I’ve heard about principal players who expect their assistants to be completely responsible for counting all of the measures of rest. I just don’t think I could 1) put that much pressure on someone else to be responsible for my entrances, and 2) sit there and not count – counting rests is I would assume a pretty automatic thing for most orchestral players.


Please forgive my ignorance here, but would you mind explaining exactly what is meant by “touching notes” prior to playing them? Is there any sound at all?
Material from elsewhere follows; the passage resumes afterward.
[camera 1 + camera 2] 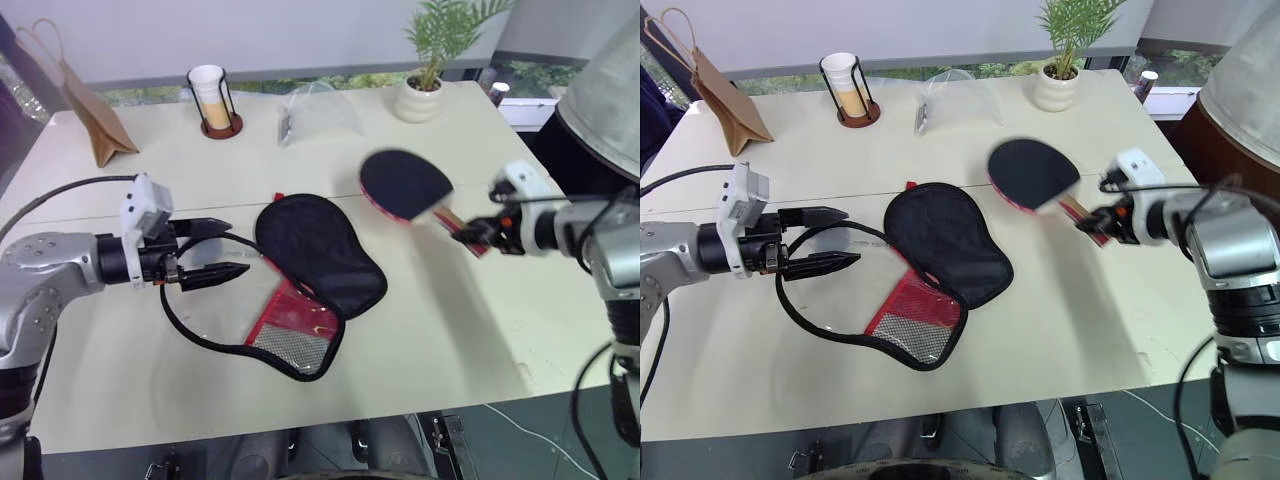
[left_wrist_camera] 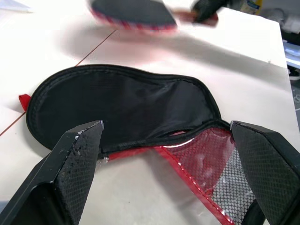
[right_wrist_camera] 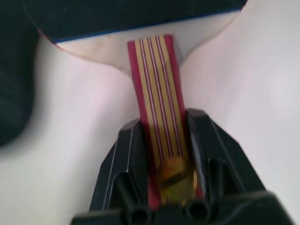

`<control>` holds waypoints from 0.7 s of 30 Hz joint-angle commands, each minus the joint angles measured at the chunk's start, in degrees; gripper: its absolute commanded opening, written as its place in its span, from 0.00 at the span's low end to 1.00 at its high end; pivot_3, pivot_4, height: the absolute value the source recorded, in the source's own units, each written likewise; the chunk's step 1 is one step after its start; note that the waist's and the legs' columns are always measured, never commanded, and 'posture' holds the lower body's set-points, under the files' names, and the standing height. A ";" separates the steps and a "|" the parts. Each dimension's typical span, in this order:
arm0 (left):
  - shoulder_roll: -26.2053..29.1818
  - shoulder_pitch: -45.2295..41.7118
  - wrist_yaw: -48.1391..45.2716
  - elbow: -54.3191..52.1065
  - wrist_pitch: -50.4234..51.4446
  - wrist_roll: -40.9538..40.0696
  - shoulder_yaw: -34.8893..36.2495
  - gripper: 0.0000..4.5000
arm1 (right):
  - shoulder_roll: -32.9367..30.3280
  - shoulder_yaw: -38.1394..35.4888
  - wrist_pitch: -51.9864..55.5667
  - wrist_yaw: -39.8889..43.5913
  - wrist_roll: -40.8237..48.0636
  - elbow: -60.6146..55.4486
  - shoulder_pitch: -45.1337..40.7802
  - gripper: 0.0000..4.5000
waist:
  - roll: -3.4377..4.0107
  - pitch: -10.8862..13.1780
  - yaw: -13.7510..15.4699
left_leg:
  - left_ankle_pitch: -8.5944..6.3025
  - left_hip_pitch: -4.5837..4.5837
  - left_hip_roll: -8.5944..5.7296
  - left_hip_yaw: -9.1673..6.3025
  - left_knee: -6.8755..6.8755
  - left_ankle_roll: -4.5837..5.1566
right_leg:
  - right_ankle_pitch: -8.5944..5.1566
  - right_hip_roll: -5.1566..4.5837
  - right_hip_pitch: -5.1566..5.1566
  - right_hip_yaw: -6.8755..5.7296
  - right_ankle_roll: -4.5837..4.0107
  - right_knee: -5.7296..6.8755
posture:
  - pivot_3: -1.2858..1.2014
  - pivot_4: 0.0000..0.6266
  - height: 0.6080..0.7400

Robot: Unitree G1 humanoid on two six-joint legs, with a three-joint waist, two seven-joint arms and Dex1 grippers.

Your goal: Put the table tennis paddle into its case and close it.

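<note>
Black rubber of the paddle (image 1: 405,183) faces up while my right gripper (image 3: 164,154) is clamped on its striped handle, holding it in the air above the table (image 1: 430,330), to the right of the case (image 1: 320,255). The case lies open on the table between my hands, its red mesh side nearest to me. My left gripper (image 1: 225,250) has its fingers spread wide just beside the case.

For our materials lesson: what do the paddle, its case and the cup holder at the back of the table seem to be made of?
Paddle: matt black rubber face, as it looks; handle striped red and tan, probably wood.
Case: black woven fabric with a faint sheen and stitched edging; its opened part shows a red panel and silvery mesh.
Cup holder: thin dark rods, likely metal wire, on a brown round base.
</note>
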 commanded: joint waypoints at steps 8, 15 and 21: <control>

Also, was fascinated he missed that second space A, as it seems easy enough, but can be really hard to hit out of nowhere and I’ve wondered if its being right there in the middle of the usual playing range that makes it so, as opposed to higher and lower pitches requiring a more specialized embouchure shape, which from my beginner’s perspective seems to make them easier to hit out of nowhere.


Hi Lyle,

Sure. Touching a note is faintly articulating the pitch, almost a ghost articulation. Done correctly, it is barely audible to nearby players, inaudible to the audience, and can help set up the embouchure and air for an entrance. The tricky thing about Oberon is not the note itself but rather the way conductors often want the note to begin, as if out of nowhere, with no discernible articulation.


James, thanks for that info. Seems like something to try to learn to do, but then again, if Farkas missed the note anyway, maybe not!

Still trying to process that his hands shook sometimes. I thought the whole point of working hard to get to a high level was to leave those kinds of anxieties behind so as to be freed up to focus on musicality. That he could come close to blacking out is mind boggling.